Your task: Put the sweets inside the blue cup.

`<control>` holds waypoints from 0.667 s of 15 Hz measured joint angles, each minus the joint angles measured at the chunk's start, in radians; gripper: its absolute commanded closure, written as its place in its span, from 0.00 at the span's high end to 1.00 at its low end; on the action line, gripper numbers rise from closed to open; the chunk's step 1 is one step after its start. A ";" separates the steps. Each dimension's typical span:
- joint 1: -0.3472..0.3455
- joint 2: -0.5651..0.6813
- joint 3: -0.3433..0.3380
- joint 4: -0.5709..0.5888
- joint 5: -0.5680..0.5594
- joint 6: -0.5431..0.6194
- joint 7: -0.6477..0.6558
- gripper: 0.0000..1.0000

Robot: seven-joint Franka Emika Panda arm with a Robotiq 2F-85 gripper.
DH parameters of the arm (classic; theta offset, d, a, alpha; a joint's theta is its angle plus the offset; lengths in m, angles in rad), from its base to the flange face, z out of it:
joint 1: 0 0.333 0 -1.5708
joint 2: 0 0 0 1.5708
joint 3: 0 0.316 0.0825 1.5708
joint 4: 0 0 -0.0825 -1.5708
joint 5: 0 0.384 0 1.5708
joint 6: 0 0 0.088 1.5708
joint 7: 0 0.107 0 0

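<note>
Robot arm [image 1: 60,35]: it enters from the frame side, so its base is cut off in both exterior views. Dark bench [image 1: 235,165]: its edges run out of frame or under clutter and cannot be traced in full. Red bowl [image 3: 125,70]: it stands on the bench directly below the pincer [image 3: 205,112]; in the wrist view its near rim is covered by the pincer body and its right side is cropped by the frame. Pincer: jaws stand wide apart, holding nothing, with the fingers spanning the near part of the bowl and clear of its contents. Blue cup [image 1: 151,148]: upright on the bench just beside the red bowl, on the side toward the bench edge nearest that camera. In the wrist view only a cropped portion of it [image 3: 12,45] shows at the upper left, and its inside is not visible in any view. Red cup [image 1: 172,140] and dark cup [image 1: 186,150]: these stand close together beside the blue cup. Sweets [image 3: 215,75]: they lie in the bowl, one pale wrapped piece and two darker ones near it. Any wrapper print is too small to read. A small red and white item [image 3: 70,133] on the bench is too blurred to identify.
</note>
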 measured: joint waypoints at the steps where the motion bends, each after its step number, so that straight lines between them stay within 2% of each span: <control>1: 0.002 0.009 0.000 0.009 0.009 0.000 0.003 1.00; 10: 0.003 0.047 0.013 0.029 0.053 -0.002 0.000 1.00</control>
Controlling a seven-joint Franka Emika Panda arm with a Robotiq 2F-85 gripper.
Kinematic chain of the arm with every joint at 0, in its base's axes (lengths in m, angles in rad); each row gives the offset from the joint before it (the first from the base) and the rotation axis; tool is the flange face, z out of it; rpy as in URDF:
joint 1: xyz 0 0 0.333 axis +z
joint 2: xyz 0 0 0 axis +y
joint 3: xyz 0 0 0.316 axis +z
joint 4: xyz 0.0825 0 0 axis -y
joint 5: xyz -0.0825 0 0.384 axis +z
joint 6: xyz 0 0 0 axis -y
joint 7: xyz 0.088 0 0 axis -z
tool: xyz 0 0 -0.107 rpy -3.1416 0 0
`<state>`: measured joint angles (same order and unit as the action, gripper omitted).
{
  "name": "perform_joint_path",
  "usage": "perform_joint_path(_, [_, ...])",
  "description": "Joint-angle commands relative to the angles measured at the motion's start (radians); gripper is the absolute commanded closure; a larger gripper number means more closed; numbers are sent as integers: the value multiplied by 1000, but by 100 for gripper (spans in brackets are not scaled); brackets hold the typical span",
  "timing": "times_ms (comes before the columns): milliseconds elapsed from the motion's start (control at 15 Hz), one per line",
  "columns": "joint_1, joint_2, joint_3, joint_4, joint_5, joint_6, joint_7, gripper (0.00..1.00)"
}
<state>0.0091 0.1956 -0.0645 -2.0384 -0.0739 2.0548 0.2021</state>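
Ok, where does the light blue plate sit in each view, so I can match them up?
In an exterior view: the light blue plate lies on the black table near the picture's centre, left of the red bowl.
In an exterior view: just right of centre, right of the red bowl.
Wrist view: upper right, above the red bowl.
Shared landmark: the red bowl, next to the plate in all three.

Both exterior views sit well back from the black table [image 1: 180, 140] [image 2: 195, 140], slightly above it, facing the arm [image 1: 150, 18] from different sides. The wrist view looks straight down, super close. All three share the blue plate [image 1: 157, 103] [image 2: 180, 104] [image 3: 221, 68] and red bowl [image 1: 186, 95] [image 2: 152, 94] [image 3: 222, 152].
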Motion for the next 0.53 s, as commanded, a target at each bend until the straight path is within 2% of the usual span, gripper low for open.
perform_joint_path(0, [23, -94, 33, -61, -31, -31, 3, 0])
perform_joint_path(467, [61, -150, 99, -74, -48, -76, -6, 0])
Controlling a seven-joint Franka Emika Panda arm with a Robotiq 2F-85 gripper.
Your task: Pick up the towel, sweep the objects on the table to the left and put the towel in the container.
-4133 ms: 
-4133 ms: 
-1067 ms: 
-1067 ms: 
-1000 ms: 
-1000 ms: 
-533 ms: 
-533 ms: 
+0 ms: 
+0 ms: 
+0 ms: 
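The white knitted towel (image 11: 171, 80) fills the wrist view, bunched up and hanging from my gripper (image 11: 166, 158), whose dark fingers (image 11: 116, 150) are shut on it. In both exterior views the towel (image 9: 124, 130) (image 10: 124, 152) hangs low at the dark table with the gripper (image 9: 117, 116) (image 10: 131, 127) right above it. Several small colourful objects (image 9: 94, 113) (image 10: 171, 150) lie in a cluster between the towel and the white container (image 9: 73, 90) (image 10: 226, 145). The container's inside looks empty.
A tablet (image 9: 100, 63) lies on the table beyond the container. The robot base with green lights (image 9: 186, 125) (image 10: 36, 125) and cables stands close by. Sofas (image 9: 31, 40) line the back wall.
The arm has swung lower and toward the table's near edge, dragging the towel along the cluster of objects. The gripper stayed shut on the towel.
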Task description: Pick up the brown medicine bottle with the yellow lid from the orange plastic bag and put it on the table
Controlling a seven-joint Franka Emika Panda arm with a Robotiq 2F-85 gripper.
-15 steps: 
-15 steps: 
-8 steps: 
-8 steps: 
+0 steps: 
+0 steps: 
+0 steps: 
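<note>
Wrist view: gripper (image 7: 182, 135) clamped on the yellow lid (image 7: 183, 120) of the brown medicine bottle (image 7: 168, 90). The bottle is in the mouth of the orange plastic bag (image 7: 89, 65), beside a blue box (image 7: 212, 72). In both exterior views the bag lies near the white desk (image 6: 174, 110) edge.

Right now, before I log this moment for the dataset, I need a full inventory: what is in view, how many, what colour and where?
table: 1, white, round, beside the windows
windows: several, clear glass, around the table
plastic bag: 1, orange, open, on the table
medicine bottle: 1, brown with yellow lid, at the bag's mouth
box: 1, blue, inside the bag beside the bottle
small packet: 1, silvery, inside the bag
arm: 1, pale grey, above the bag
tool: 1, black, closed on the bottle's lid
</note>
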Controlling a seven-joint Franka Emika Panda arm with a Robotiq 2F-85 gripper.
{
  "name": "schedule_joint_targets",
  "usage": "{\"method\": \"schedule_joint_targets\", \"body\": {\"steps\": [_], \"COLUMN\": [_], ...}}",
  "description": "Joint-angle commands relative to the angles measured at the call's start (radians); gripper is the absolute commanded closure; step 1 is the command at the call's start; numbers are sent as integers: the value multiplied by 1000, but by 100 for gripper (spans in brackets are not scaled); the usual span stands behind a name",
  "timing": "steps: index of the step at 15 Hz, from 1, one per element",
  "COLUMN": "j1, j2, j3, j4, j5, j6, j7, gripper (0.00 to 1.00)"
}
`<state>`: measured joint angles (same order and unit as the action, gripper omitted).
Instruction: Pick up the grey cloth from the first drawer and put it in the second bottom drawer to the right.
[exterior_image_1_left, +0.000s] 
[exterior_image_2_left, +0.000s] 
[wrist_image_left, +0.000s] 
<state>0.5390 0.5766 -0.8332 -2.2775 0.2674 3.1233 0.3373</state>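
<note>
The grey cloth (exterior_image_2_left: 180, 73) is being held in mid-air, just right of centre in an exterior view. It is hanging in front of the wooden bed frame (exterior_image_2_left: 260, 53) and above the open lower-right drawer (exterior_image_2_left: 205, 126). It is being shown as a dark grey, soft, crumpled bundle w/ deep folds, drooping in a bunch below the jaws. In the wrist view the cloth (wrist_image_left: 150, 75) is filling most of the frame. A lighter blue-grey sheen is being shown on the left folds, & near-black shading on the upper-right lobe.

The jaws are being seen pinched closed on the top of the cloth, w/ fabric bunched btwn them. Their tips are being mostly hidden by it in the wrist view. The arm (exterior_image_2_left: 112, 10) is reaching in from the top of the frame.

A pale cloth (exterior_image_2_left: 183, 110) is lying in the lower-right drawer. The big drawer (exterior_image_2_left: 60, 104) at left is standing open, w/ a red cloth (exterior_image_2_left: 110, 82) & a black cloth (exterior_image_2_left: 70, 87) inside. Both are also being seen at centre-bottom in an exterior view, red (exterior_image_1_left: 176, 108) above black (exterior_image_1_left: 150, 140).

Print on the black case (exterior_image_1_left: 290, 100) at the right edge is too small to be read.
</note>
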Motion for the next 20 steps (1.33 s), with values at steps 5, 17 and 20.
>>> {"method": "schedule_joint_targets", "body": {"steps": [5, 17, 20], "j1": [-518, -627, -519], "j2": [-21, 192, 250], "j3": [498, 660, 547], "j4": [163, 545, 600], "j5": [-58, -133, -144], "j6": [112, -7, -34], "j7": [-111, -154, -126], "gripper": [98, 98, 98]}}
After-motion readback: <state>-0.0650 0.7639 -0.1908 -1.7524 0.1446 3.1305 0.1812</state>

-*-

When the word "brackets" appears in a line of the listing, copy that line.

  "description": "Joint-angle commands relative to the angles measured at the motion's start (radians); gripper is the absolute commanded closure; a larger gripper number means more closed; numbers are sent as integers: the value multiplied by 1000, but by 100 for gripper (spans in brackets are not scaled); brackets hold the typical span",
  "description": "Joint-angle commands relative to the angles measured at the call's start (radians); gripper is the absolute commanded closure; step 1 is the command at the call's start; numbers are sent as integers: the value multiplied by 1000, but by 100 for gripper (spans in brackets are not scaled); the usual span stands behind a name",

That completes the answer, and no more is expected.